Lynn’s advice doesn’t go unappreciated. Those within earshot understand that Lynn could keep her wisdom to herself. Given her gift of gab, quick wit and good looks, many realize that Lynn is a woman who would be an instant success on a home shopping network like QVC.
“She could have sold out, but she thought enough of us to reach down and pick us up,” says Shirley Whitfield, a 59-year-old consultant, who is determined to follow in Lynn’s footsteps, garnering financial
independence. “She’s a godsend because she cares about her people.”
So what’s Lynn’s empire really worth? The queen of bling is reluctant to say, adding only that her jewelry company is a multimillion-dollar, debt-free business with about 6,200 consultants in 44 states.

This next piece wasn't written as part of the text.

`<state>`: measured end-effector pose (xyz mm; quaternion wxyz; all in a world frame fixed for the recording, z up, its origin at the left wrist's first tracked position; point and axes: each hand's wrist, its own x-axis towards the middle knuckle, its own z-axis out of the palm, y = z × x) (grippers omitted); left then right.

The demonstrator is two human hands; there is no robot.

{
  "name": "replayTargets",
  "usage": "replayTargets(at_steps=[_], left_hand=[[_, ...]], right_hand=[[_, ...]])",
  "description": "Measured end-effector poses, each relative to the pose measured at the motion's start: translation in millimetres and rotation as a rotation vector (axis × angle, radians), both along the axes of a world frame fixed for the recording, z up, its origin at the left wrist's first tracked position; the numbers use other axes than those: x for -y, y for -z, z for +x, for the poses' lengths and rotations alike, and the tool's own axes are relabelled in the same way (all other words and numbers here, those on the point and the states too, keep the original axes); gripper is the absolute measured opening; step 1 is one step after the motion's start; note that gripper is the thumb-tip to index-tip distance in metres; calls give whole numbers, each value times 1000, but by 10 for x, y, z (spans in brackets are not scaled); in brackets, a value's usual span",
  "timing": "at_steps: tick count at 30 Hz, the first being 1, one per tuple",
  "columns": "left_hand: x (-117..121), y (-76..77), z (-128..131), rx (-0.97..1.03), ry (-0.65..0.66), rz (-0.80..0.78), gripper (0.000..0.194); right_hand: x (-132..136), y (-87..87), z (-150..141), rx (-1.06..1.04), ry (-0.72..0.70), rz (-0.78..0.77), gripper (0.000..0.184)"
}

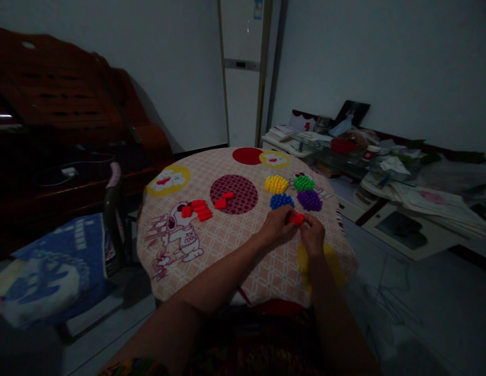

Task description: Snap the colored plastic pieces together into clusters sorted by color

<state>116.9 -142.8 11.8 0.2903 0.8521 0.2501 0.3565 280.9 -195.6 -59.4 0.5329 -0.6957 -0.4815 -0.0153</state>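
Observation:
A small red plastic piece [297, 219] shows between my two hands, low over the right part of the table. My left hand [279, 223] has its fingers closed on the piece's left side. From the right, my right hand [313, 233] pinches it with curled fingers. Just beyond them lie bumpy clusters of small plastic pieces: blue [281, 201], purple [310, 200], yellow [276, 184] and green [304, 182]. Farther left, several loose red pieces [198, 206] lie in a group, with a few more red pieces [221, 202] on the dark dotted circle.
A patterned cloth covers the round table [227, 250]. On the left stand a chair with a blue cover [58, 271] and a wooden bench [66, 104]. A cluttered glass-topped cabinet [356, 156] runs along the right wall. A tall white unit [243, 94] stands behind the table.

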Motion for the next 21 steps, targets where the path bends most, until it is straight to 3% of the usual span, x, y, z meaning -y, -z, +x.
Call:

“I teach women how to take back financial empowerment,” she says. “You must have a plan B, so if anything happens to you for any reason, your lifestyle is still maintained.”

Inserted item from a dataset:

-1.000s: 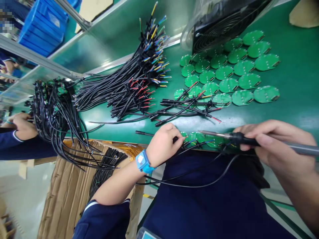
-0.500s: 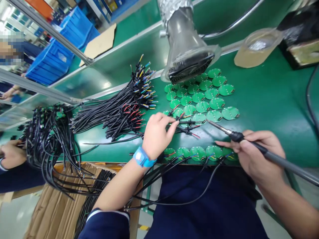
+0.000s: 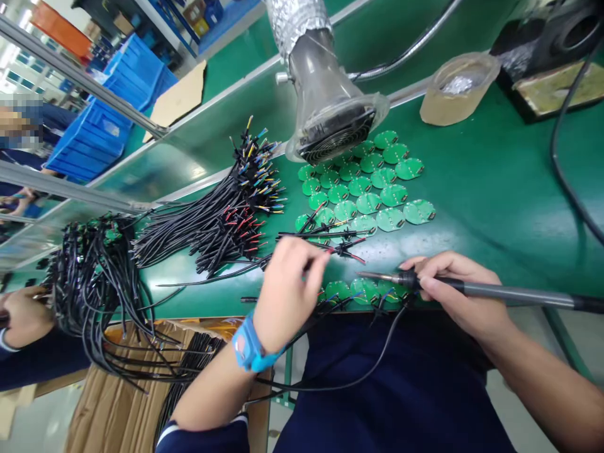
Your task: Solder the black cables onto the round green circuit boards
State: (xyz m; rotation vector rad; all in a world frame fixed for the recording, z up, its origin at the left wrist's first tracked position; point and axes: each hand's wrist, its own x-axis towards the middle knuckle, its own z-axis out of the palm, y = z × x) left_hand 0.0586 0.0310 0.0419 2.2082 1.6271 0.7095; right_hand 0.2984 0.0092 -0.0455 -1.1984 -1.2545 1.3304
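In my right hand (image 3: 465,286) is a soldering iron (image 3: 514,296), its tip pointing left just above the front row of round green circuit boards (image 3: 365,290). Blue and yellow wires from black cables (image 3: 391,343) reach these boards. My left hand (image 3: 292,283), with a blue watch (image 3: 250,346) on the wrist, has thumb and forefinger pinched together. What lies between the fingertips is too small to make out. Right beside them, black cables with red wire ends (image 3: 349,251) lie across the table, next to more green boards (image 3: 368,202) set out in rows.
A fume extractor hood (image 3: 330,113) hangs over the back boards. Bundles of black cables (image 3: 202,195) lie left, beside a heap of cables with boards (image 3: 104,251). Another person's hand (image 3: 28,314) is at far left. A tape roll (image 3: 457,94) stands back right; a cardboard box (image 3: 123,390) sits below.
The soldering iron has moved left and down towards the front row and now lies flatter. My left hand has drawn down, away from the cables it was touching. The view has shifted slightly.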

When Tamara Jones decided to leave her corporate career, her plan B earned her top diamond status in Lynn’s direct sales company. After hosting five years of jewelry shows for friends and colleagues, Jones made the largest one-month commission check in company history: a whopping $15,006.25. According to Lynn, another full-time consultant brought home $80,000 in one year. Most consultants, however, average much less. Lynn figures many of them are making about $185 an hour during a two-hour home show.

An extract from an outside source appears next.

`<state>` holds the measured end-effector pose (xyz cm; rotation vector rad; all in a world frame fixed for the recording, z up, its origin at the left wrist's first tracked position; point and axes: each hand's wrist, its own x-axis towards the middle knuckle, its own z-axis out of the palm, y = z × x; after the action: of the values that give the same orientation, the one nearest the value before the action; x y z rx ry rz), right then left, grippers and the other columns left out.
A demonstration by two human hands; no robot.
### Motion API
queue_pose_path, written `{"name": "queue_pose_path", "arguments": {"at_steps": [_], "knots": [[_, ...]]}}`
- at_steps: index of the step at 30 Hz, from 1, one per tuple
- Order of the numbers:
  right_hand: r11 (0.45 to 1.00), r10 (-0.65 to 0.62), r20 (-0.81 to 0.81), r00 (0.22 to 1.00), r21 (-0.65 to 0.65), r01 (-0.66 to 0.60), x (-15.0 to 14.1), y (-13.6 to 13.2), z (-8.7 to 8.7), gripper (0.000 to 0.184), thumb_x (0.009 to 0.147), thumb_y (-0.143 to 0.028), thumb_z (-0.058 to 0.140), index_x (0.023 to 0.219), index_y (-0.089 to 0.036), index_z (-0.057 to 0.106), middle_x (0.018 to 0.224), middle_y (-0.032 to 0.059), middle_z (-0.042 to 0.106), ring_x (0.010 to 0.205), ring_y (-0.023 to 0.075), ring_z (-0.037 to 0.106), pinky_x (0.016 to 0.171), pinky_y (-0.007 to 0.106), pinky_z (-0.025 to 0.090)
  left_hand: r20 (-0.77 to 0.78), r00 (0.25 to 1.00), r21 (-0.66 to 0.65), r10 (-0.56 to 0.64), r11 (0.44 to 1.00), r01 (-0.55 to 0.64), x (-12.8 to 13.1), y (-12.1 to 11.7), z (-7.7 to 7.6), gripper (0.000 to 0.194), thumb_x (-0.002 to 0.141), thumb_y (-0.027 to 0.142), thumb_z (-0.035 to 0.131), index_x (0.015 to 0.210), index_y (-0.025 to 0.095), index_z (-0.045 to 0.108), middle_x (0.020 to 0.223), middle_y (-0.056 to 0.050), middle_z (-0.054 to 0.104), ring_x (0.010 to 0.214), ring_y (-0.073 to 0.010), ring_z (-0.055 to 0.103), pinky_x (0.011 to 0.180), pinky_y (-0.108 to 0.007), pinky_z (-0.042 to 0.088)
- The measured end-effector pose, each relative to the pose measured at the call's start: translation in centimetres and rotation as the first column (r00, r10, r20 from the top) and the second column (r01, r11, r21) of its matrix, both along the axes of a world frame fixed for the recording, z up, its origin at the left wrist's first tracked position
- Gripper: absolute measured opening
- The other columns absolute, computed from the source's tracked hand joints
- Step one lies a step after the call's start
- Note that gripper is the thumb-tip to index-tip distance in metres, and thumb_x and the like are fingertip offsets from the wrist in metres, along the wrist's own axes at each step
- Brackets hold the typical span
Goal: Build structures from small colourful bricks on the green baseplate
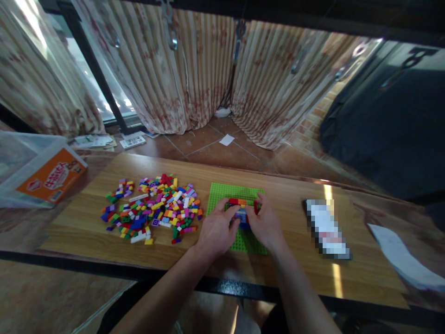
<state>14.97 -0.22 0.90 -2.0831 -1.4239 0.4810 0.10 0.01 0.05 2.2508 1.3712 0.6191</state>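
A green studded baseplate lies on the wooden board. On it stands a small build of toy bricks in red, orange and blue. My left hand comes over the plate's left half, its thumb and fingers closed on the left side of the build. From the other side my right hand grips the build's right part, near some dark red bricks. My fingers cover much of the build, so its full shape is hidden. Left of the plate spreads a pile of loose toy bricks in many colours.
A clear plastic box with an orange label stands at the left end. To the right lies a blurred-out phone-shaped object, with a white paper strip beyond it. Striped curtains hang behind the table.
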Motion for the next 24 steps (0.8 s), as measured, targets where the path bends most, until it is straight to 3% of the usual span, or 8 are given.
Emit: {"name": "queue_pose_path", "arguments": {"at_steps": [15,24], "knots": [[0.998,-0.058,0.000,0.998,-0.033,0.058,-0.53,0.55,0.35,0.061,0.079,-0.032,0.049,0.134,-0.007,0.048,0.117,0.0180,0.062,0.101,0.0277,0.062,0.091,0.040,0.046,-0.024,1.000,-0.007,-0.003,1.000,0.003,0.10,-0.09,0.17,0.038,0.092,0.028,0.049,0.128,0.021,0.057,0.137,-0.014,0.048,0.125,-0.0271,0.052,0.102,-0.043,0.046],[0.999,-0.036,-0.008,0.999,0.009,0.036,-0.09,0.47,-0.49,0.058,0.081,-0.035,0.048,0.133,-0.008,0.049,0.115,0.0182,0.063,0.103,0.0279,0.061,0.092,0.042,0.045,-0.025,1.000,-0.018,-0.004,1.000,0.004,0.10,-0.04,0.24,0.037,0.092,0.029,0.049,0.127,0.021,0.058,0.137,-0.014,0.048,0.123,-0.0264,0.053,0.101,-0.042,0.048]]}}
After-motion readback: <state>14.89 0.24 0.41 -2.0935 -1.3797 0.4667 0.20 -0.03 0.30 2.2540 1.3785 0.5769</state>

Jacqualine Carthon, 45, acknowledges she makes a good living as a systems engineer in Columbia, Md. But the wife and mother wanted to earn some extra cash, so she became a Traci Lynn consultant. The loot adds up to about $500 a month, which covers her daughter’s college tuition payments.
Having the Traci Lynn catalog handy helps clinch deals. Actress Vivica Fox appeared on the cover in spring 2011. Asked how she landed the Hollywood actress, Lynn says, “Why couldn’t I have her? That’s my thing. My philosophy this year is ‘expect the great.’ I think big, and why not?”
Thinking big is how Lynn landed model Cynthia Bailey, a star of the reality TV show “The Housewives of Atlanta.” Bailey didn’t just grace the catalog cover—she came to the Chase Center in Wilmington last summer to walk the runway with other models and delight 1,600 consultants.
Phyllis Henry, a consultant from Bear, says she’s watching this season’s “Housewives” show to see Bailey wear the bling.
“I just can’t wait to see what pieces she chooses so I can tell everyone about it at my home shows,” she says. “Everybody will want to buy whatever Cynthia has on. She always looks like a million bucks.”
Mentor, minister and millionaire, Lynn is, indeed, all that. Cosmetic queen Mary Kay rewards her personal consultants with pink Cadillacs. Lynn rewards hers with all-expenses paid cruises.
And in truth, this self-made diva is cruising to success. It’s not just about the money. It’s about teaching others how to set sail to success for themselves.